Could you print all of the data below again, exactly?

========================================

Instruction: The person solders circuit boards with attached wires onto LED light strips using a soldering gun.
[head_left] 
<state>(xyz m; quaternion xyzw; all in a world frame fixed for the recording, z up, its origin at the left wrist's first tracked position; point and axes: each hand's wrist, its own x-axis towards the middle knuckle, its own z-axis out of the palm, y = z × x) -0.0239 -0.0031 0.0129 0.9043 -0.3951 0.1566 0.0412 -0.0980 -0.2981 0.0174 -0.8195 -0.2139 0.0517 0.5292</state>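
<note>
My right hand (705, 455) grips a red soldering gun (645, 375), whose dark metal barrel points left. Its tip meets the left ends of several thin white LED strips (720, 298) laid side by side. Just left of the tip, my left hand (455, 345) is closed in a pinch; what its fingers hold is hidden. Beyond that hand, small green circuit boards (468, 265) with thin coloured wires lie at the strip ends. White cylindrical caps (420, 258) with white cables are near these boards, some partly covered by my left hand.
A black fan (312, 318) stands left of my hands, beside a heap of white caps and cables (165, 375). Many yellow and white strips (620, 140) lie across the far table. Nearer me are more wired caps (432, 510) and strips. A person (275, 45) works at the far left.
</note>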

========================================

- **REPLY**:
Instruction: The person solders circuit boards with attached wires onto LED light strips using a soldering gun.
[head_left] 
<state>(xyz m; quaternion xyzw; all in a world frame fixed for the recording, z up, its origin at the left wrist's first tracked position; point and axes: each hand's wrist, its own x-axis towards the middle knuckle, its own z-axis out of the palm, y = z × x) -0.0239 -0.0031 0.0129 0.9043 -0.3951 0.1566 0.0412 -0.0980 -0.2981 0.0174 -0.8195 -0.2139 0.0517 0.5292</state>
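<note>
My right hand (705, 455) grips a red soldering gun (645, 375), whose dark metal barrel points left. Its tip meets the left ends of several thin white LED strips (720, 298) laid side by side. Just left of the tip, my left hand (455, 345) is closed in a pinch; what its fingers hold is hidden. Beyond that hand, small green circuit boards (468, 265) with thin coloured wires lie at the strip ends. White cylindrical caps (420, 258) with white cables are near these boards, some partly covered by my left hand.
A black fan (312, 318) stands left of my hands, beside a heap of white caps and cables (165, 375). Many yellow and white strips (620, 140) lie across the far table. Nearer me are more wired caps (432, 510) and strips. A person (275, 45) works at the far left.
</note>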

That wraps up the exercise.